AIM OF THE EXERCISE:
Note each line of the entries that includes "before". Then copy those lines.

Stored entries

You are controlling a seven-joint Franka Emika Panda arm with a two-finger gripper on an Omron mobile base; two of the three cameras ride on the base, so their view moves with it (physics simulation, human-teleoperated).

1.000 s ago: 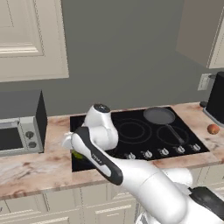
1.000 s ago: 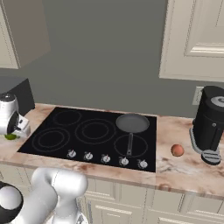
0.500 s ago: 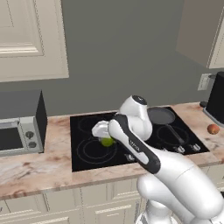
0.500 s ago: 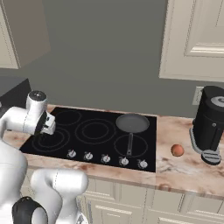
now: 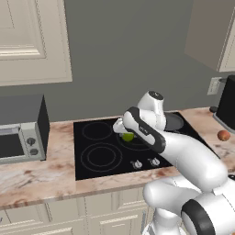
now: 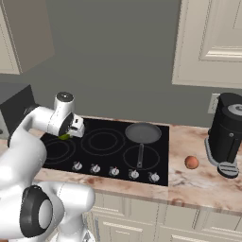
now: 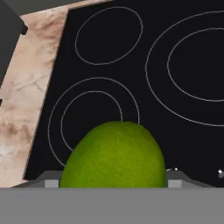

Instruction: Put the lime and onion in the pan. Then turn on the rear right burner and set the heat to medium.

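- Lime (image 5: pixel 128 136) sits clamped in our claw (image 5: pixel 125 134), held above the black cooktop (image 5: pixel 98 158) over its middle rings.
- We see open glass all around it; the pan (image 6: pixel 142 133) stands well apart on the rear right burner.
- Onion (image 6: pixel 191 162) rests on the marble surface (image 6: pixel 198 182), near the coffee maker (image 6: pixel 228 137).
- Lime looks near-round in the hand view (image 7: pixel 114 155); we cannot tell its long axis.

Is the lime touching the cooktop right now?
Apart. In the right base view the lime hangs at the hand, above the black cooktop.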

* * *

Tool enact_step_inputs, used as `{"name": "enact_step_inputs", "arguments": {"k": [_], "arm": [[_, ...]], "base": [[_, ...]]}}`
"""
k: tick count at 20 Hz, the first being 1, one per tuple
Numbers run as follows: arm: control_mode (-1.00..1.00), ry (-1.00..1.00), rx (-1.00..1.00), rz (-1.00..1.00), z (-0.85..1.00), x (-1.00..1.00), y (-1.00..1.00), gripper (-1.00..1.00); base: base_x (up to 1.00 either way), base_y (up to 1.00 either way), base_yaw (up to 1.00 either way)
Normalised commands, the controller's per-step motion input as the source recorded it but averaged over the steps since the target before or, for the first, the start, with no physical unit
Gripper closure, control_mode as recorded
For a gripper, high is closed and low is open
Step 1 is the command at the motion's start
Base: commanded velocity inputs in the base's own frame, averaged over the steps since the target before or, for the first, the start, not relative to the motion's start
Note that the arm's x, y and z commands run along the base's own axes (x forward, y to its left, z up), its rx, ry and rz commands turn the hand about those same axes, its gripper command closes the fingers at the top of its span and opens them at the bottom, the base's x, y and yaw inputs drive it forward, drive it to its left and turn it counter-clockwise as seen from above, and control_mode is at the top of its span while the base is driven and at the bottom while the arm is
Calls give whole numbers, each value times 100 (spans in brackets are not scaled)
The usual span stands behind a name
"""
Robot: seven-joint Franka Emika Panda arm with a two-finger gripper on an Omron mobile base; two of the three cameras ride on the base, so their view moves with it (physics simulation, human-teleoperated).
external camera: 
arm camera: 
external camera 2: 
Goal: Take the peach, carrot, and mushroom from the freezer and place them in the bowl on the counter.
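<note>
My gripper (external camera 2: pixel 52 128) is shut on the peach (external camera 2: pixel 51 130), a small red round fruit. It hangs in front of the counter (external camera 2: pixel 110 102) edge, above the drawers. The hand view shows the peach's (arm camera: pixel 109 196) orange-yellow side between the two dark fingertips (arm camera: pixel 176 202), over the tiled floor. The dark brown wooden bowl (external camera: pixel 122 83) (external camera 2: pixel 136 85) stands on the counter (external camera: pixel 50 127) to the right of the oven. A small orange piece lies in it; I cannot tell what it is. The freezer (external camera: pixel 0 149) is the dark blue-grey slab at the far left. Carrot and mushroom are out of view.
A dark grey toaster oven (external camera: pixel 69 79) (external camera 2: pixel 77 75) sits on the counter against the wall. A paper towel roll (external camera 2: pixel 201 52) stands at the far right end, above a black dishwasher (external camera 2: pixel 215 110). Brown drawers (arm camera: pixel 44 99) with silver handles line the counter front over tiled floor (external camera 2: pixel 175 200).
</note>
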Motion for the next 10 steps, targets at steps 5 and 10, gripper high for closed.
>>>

TASK RESPONSE:
Normalised commands, the controller's per-step motion input as the source recorded it but averaged over the steps since the target before or, for the first, the start, with no physical unit
Base: commanded velocity inputs in the base's own frame, averaged over the steps since the target before or, for the first, the start, not relative to the motion's start

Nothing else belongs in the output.